The bill greatly improves access to and affordability of mental health and SUD care for pregnant and postpartum people (including via telehealth and continuity protections), especially helping low‑income patients, but it could raise plan costs that may lead to higher premiums, narrower networks, or administrative burdens during rollout.
Pregnant and postpartum people: receive $0 cost-sharing for in‑network mental health and substance use disorder (SUD) care from pregnancy diagnosis through one year postpartum, explicitly including telehealth and with protections to keep existing treatment providers.
Low-income pregnant and postpartum people: face reduced out‑of‑pocket costs and lower financial barriers to accessing behavioral health treatment during pregnancy and the first postpartum year.
Insurers and employers: may incur higher plan costs that could be passed to consumers as higher premiums or offset by reducing other benefits.
Patients (including pregnant people with chronic conditions): plans may respond to added costs by narrowing provider networks or reducing covered services, which can limit provider choice despite continuity protections.

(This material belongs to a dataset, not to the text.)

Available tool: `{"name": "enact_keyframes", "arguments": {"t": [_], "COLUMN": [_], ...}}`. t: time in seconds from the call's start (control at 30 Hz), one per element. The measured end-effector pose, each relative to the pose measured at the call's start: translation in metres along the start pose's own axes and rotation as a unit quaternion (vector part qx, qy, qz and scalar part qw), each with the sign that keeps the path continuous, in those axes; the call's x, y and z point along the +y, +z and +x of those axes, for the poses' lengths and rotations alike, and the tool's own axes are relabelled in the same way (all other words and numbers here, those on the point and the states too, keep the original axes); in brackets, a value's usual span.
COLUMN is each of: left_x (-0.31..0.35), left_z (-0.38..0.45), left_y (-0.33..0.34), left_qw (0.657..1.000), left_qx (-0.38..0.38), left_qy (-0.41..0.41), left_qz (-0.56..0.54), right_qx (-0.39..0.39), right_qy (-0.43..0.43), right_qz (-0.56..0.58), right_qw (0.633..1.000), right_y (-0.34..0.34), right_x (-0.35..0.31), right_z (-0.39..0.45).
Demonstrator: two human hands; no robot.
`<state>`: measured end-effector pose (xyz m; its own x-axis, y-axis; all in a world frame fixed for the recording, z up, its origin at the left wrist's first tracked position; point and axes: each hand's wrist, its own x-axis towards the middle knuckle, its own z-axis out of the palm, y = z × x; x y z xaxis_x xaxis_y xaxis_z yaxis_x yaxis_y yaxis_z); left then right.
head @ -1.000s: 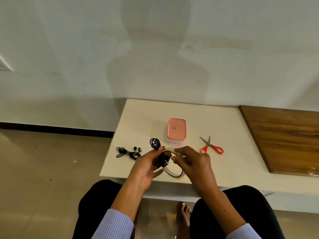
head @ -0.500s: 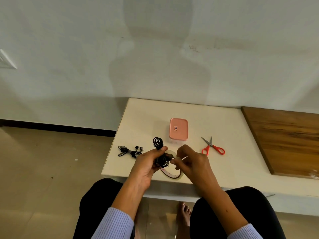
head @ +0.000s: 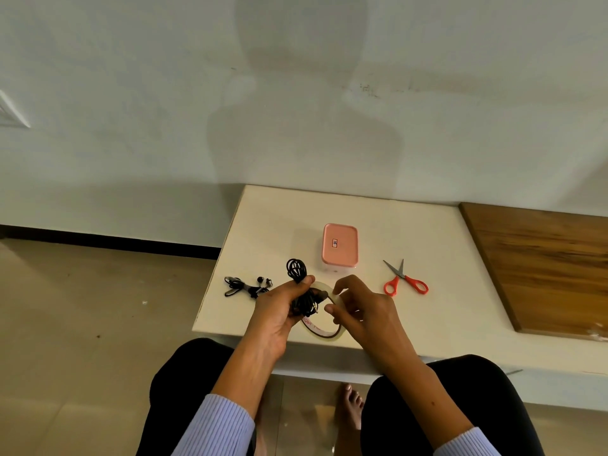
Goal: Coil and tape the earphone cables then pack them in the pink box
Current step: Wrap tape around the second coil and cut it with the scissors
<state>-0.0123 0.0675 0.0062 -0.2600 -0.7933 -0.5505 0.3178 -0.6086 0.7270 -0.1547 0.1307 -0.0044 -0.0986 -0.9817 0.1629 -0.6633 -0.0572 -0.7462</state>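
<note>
**Coiled earphones held ready while tape is drawn from the roll**

A bundle of coiled black earphone cable (head: 301, 291) is gripped in the left hand (head: 279, 311), the fingers and thumb curled round its middle so that a loop stands out above the fist. A roll of clear tape (head: 324, 324) is held just beside it, above the near edge of the white table (head: 460, 291); its upper rim is pinched by the thumb and fingers of the right hand (head: 358, 311). Whether a free end of tape has already been lifted cannot be told.

A second earphone set (head: 246, 286), loosely bunched, lies on the table to the left of the hands. The pink box (head: 340, 246) stands farther back with its lid on, and red-handled scissors (head: 406, 279) lie to its right, well apart from the hands.

The taping step for the held coil is judged to be in hand; nothing appears to have been packed. Next, a short strip would need to be pulled off the roll, wrapped round the waist of the coil while the grip is kept tight, and cut, for which the scissors would have to be reached.
</note>
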Motion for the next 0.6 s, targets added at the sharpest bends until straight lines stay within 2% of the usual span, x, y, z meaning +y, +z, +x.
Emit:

Plan administrators, employers, and some enrollees: will face administrative complexity and potential transitional confusion implementing compliance across group, individual, ERISA, FEHBP, and tax-code rules during the two-year phase‑in.
Based on analysis of 2 sections of legislative text.
Requires group and individual health plans to waive in-network cost-sharing for mental health and SUD services (including telehealth) for pregnant and postpartum individuals from diagnosis through one year after pregnancy end, effective two years after enactment.
Introduced January 27, 2026 by Jeanne Shaheen · Last progress January 27, 2026
Requires group and individual health plans to eliminate in-network cost-sharing (copays, coinsurance, deductibles) for mental health and substance use disorder services, including telehealth, for pregnant and postpartum individuals from pregnancy diagnosis through one year after the pregnancy ends. The rule applies to employer-sponsored (ERISA) plans and individual and group market insurance and takes effect for plan years beginning two years after enactment. It also expands continuity-of-care protections so pregnant patients can keep receiving treatment during pregnancy and for one year after pregnancy ends.